Neste sentido defendemos que Lula seja libertado, até porque não há nenhuma indicação que a seletividade da justiça esteja sendo superada. Temer, por exemplo, não só continua governando, mas pretende disputar a reeleição. Aécio, ao invés de preso, pretende ser candidato ao Senado. Alckmin é o candidato do PSDB. Todos encrencados com a justiça e muito atrás de Lula nas pesquisas. Nenhum deles tem a menor chance de vencer caso Lula seja candidato (e Temer não tem mesmo sem Lula). Por isso estamos pela libertação de Lula e também pelo seu direito de ser candidato. Afinal, a seletividade da justiça está interferindo no processo eleitoral.
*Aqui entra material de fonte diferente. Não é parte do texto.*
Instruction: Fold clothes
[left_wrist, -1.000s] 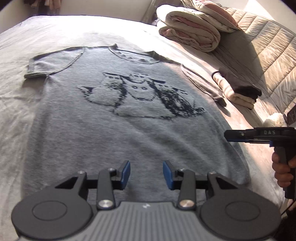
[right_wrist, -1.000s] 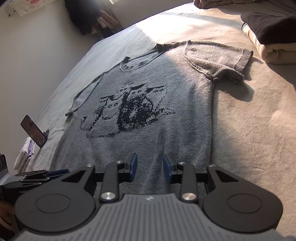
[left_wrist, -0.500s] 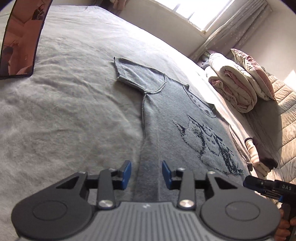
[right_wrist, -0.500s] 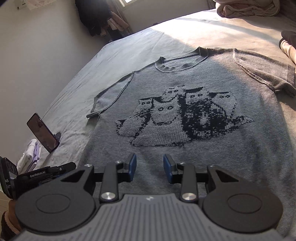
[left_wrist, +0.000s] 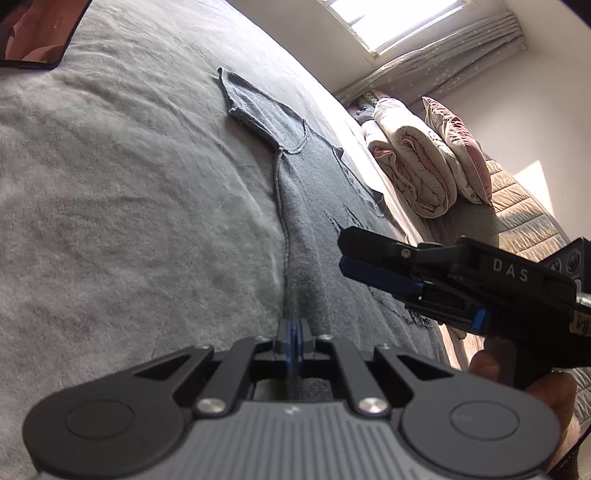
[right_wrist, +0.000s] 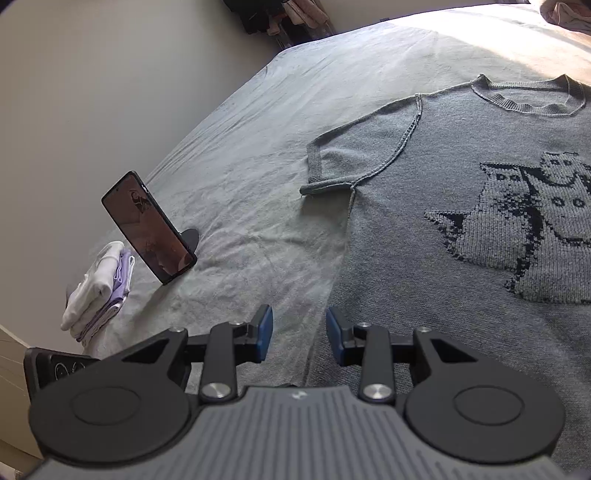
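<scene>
From the left wrist, the left gripper (left_wrist: 294, 338) had its blue pads pressed together on the side edge of the grey knitted sweater (left_wrist: 314, 229), which lay flat on the grey bedspread (left_wrist: 129, 203); the right gripper (left_wrist: 345, 254) hovered above the knit. From the right wrist, that gripper's jaws stood apart and empty over the same edge, a propped phone (right_wrist: 147, 227) well left.

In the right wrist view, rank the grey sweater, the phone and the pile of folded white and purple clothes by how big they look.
1. Grey sweater, by far the largest, though cut off at the edge.
2. Phone.
3. Pile of folded clothes, close to the phone in apparent size; differing distance from the camera makes that order unsure.
</scene>
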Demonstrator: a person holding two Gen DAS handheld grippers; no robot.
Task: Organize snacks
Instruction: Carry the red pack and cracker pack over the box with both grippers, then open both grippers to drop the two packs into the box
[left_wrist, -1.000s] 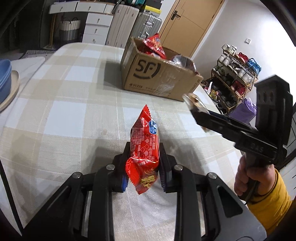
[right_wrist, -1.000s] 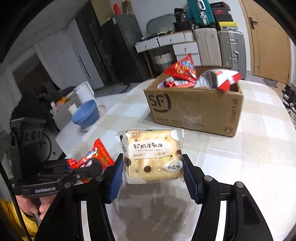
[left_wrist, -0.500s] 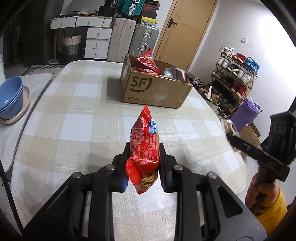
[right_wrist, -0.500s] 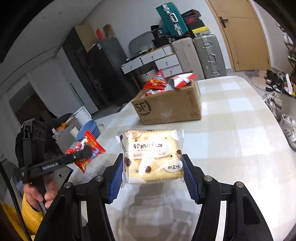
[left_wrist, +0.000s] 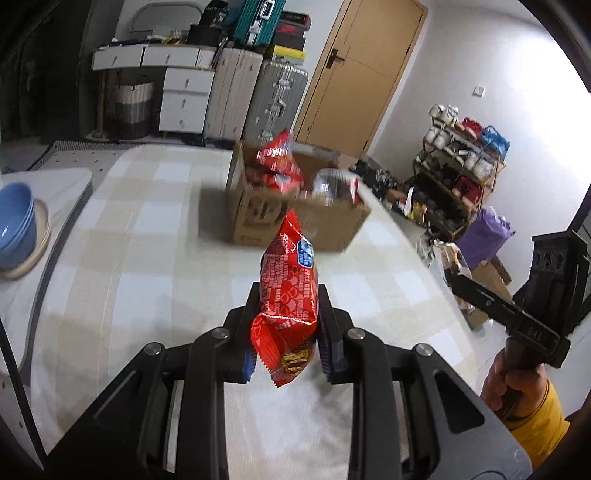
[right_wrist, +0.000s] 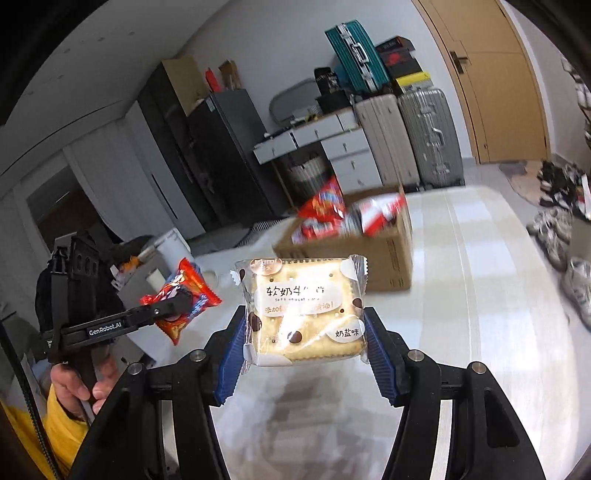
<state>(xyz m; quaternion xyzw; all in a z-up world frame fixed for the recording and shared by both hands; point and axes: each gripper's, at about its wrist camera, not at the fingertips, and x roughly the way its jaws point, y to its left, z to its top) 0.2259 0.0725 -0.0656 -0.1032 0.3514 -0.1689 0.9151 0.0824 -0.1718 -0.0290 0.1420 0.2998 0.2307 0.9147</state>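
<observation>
My left gripper (left_wrist: 286, 325) is shut on a red snack packet (left_wrist: 288, 295) and holds it upright, high above the checked tablecloth (left_wrist: 147, 258). My right gripper (right_wrist: 304, 332) is shut on a clear-wrapped square cracker pack (right_wrist: 303, 310), also held high above the table. A brown SF cardboard box (left_wrist: 295, 218) with several red snack bags in it stands at the far middle of the table; it also shows in the right wrist view (right_wrist: 369, 251). The left gripper with its red packet (right_wrist: 181, 295) shows at the left of the right wrist view.
Blue bowls (left_wrist: 14, 225) sit on a side surface at the left. Suitcases (left_wrist: 258, 92), white drawers (left_wrist: 184, 99) and a wooden door (left_wrist: 362, 74) are behind the table. A shoe rack (left_wrist: 458, 173) and a purple bag (left_wrist: 484, 236) stand to the right.
Both grippers have risen and drawn back from the box, still holding their snacks. The box now looks smaller and farther away.
</observation>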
E não somos ingênuos para não perceber que tirar Lula da eleição é completar o que começaram com o golpe parlamentar.

Por outro lado, e ao mesmo tempo, vamos exigir o fim do foro privilegiado e a celeridade dos julgamentos no STF. Vamos exigir que as investigações da Lava Jato sigam até o final. O próprio Lula disse que não é a contra a Lava Jato e os petistas deveriam escutar o ex-presidente neste caso. Afinal lutar contra a corrupção é um dever da esquerda. Não podemos deixar esta bandeira nas mãos da direita, que sempre foi corrupta. Assim como não podemos aceitar que decisões politicas e seletivas sejam tomadas para prender um dos principais postulantes nas eleições presidenciais.